Notably, the government argued that the evidence shouldn’t be suppressed because LaPaglia wasn’t a state actor and was just having too much fun doing digital rectal exams on his own so that suppression would serve its deterrent affect. The court disagreed:
In this case, the rule will obviously deter the behavior of the officers who seek to use willing “independent” doctors to probe in cases where a government-directed investigating doctor could not. Indeed, the evidence that this was the third time in three years that LaPaglia assisted the police suggests recurring behavior.
For those of you sputtering but, but, but, how could society possibly survive if we let a drug dealer get away with it, bear in mind that what goes in must eventually come out. There is always the opportunity for the police to enjoy a “monitored bowel movement,” or of course an x-ray might offer a clue as to whether there is anything secreted in the suspect’s anus. But then, that would take all the fun out of it for LaPaglia and the cops.

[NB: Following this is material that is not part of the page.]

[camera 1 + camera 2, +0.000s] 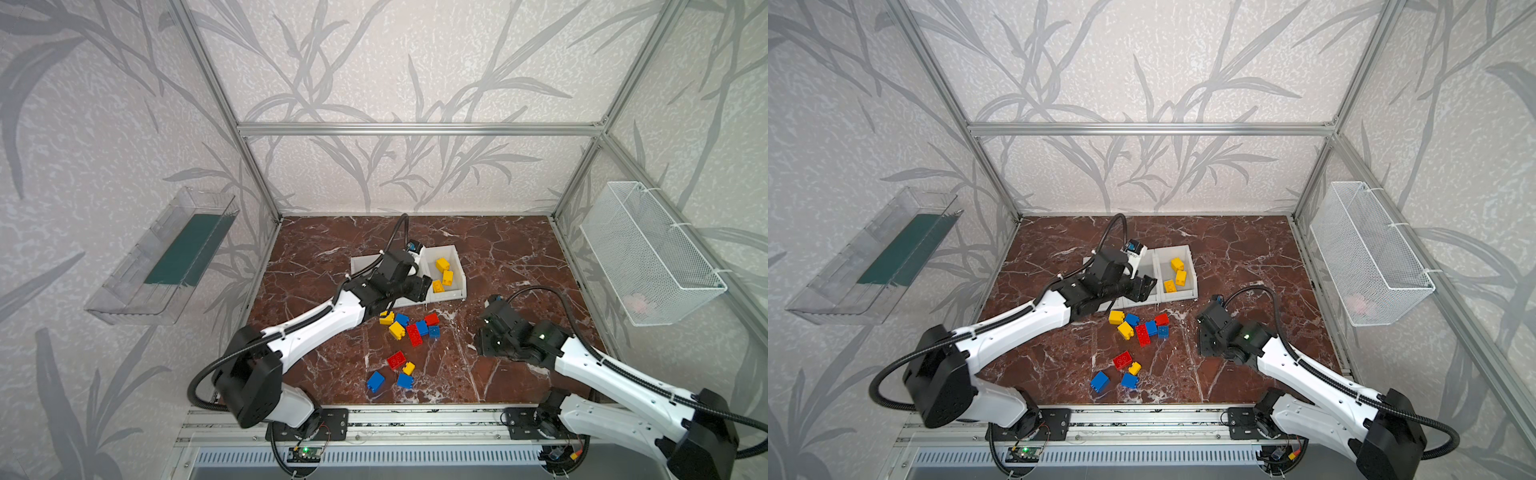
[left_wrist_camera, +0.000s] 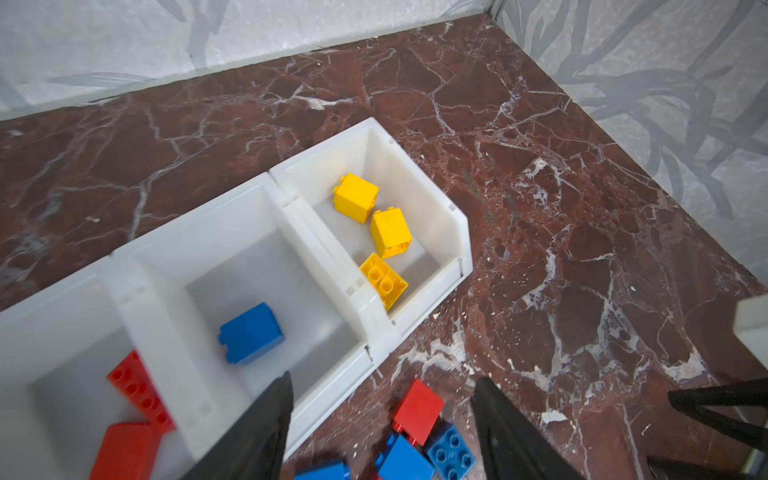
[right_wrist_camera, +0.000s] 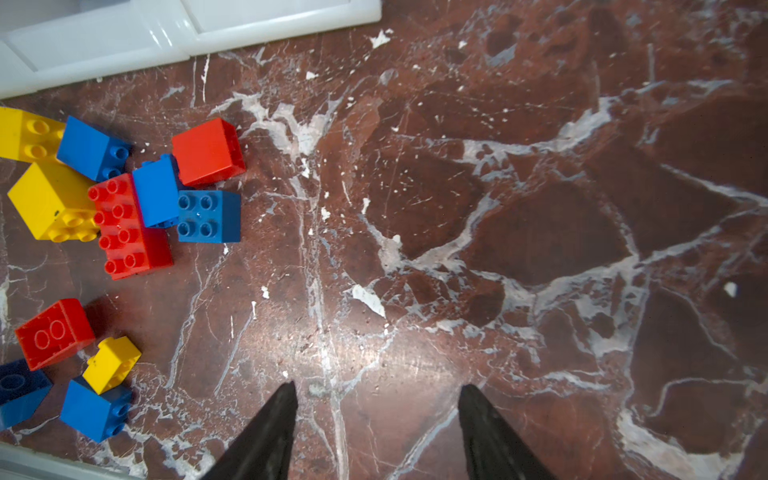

On the other hand, as long as we’re considering things that threaten the survival of society, one has to wonder why the medical community doesn’t take issue with Dr. LaPaglia’s extracurricular digital delights. One might think that other physicians in his hospital would find his conduct a bit distasteful, and question whether it was medically ethical for LaPaglia to be such a tool for law enforcement and bring disrepute on the profession. But apparently, his medical brethren aren’t terribly concerned by sound of snapping latex.